▶ [Brief]
Show every line of the data where the word "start" can be found.

▶ [Available records]
------------

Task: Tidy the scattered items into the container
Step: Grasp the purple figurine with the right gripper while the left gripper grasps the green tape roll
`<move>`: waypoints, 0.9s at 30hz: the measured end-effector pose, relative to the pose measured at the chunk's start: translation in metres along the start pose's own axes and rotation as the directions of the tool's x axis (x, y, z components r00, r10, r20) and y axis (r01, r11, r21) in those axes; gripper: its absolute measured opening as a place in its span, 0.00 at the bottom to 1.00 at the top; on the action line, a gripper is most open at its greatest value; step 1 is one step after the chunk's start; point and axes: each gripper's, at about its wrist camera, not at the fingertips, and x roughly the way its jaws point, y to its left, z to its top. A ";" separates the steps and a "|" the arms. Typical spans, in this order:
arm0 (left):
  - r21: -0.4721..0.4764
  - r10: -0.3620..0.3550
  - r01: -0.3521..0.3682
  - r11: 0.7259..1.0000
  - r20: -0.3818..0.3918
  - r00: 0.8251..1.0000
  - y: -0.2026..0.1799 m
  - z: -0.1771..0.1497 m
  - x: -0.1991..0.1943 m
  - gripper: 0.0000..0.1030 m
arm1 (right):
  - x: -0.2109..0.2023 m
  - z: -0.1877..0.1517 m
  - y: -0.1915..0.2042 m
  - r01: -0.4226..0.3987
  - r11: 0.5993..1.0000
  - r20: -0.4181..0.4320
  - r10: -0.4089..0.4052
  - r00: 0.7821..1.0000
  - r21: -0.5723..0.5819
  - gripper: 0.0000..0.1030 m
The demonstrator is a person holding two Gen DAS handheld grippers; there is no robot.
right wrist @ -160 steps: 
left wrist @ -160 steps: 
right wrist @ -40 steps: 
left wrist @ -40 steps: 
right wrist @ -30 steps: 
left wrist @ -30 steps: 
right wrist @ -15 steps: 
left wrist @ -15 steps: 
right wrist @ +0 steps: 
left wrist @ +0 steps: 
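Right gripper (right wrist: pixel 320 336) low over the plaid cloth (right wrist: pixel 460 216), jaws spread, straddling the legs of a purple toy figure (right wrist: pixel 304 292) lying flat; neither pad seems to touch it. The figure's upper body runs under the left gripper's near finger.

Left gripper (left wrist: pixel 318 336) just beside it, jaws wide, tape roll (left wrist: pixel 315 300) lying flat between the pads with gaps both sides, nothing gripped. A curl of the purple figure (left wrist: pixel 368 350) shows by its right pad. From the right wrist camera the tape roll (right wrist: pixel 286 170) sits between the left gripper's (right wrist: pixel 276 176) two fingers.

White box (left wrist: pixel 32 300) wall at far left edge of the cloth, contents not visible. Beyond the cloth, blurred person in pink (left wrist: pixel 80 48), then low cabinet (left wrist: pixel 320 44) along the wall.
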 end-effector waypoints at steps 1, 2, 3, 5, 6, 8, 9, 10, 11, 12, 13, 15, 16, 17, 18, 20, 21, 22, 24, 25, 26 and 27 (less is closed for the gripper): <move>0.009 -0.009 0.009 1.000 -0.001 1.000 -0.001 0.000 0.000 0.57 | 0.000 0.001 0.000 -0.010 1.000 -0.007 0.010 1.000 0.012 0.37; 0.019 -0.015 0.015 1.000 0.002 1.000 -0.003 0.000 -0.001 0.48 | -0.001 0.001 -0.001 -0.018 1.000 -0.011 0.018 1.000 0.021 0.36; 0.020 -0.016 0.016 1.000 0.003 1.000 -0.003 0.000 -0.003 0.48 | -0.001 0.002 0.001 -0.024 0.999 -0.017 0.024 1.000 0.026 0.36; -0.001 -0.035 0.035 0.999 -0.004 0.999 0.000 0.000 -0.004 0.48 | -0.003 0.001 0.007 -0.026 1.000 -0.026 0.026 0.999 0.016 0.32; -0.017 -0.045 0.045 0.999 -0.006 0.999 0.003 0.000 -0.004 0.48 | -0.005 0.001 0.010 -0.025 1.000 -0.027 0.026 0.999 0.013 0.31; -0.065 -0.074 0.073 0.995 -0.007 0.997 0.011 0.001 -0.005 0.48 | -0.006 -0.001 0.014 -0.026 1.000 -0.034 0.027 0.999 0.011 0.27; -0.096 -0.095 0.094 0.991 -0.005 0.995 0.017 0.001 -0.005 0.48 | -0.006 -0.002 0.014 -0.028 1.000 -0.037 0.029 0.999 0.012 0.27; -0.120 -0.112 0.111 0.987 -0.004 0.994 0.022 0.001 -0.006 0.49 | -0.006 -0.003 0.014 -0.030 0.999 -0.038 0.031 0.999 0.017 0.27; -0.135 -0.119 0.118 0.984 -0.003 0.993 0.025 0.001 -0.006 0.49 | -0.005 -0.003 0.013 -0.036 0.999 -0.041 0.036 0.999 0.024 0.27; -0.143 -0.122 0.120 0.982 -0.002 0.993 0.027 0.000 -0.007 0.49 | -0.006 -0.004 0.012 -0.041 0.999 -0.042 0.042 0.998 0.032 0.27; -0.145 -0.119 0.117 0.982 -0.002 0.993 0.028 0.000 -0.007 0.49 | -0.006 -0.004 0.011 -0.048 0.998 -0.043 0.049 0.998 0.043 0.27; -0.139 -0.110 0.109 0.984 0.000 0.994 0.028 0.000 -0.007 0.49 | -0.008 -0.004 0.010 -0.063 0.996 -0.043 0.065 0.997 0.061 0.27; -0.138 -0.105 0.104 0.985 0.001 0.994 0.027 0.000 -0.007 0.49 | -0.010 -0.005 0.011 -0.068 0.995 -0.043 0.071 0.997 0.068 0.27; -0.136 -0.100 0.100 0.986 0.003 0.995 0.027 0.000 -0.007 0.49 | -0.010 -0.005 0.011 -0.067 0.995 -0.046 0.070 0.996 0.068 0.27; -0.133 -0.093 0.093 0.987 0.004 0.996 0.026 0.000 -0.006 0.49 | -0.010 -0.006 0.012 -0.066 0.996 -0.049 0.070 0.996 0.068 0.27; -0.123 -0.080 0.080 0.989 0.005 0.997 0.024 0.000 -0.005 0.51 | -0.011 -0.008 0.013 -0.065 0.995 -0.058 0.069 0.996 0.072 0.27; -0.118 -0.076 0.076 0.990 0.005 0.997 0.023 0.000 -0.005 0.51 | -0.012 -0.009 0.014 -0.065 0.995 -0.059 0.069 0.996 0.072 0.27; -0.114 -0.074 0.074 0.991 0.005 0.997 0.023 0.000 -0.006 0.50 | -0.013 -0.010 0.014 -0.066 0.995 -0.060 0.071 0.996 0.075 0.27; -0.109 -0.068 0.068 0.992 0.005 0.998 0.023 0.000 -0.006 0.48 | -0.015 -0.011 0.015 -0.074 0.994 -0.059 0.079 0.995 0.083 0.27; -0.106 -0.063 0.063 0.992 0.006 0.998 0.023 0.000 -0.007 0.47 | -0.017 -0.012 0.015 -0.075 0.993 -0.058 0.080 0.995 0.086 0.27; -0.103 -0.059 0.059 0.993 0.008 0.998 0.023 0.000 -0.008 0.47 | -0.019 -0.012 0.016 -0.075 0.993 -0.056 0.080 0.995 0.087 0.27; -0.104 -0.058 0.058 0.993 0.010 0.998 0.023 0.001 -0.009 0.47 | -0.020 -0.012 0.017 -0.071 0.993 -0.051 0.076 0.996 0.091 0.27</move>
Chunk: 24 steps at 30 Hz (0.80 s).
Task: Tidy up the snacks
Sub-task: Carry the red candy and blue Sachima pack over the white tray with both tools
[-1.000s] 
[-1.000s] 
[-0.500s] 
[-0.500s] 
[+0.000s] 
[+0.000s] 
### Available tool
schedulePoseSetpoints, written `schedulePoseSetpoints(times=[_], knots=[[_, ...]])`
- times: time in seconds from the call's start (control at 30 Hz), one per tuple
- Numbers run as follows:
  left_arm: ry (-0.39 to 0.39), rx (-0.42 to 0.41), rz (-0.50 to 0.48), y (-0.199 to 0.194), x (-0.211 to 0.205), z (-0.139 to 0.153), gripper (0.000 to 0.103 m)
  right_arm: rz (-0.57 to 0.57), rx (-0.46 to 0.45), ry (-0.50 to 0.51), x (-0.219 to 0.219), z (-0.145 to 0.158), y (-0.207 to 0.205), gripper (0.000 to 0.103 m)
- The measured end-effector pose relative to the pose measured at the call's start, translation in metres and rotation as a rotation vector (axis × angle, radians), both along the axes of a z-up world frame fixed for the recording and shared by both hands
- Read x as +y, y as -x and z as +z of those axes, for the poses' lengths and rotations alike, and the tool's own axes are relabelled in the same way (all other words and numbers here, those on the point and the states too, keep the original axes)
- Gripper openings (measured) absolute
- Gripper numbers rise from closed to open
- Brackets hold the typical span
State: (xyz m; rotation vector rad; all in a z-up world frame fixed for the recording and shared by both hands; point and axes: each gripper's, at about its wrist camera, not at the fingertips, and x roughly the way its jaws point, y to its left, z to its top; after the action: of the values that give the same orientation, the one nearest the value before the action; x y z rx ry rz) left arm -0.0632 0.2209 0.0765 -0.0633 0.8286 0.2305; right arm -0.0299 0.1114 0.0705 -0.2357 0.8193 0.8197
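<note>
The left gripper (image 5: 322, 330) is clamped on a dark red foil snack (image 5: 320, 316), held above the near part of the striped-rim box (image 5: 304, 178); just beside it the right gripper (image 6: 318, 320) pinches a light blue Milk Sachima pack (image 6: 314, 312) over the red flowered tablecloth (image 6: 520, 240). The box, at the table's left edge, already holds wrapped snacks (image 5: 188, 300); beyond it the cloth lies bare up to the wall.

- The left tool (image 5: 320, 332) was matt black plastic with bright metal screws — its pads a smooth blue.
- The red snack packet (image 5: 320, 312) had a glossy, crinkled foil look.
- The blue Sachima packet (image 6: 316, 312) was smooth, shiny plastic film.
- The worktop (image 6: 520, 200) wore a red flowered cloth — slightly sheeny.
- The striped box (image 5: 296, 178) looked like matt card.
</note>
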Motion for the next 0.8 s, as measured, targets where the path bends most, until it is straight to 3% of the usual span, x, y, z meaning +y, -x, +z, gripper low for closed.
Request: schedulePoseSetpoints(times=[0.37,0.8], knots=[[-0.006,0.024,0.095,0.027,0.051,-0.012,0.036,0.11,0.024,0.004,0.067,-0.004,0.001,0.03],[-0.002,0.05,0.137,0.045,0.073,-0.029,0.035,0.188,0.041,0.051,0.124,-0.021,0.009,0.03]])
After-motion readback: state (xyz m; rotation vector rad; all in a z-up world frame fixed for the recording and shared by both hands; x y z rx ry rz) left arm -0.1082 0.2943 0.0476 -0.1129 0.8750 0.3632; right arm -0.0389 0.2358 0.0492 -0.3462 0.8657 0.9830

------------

▶ [Written answer]
`<move>`: waypoints, 0.9s at 30hz: the measured end-effector pose, relative to the pose measured at the chunk's start: translation in metres along the start pose's own axes and rotation as the directions of the tool's x axis (x, y, z components r00, r10, r20) and y axis (r01, r11, r21) in those axes; gripper: its absolute measured opening as a place in its span, 0.00 at the bottom to 1.00 at the top; on the action line, a gripper is most open at its greatest value; step 1 is one step after the chunk's start; point and axes: each gripper's, at about its wrist camera, not at the fingertips, and x roughly the way its jaws point, y to its left, z to its top. A ";" separates the steps and a "|" the arms. Typical spans, in this order:
- times: time in seconds from the call's start (control at 30 Hz), one per tuple
- The measured end-effector pose relative to the pose measured at the call's start, translation in metres and rotation as a rotation vector (axis × angle, radians), both along the axes of a z-up world frame fixed for the recording and shared by both hands

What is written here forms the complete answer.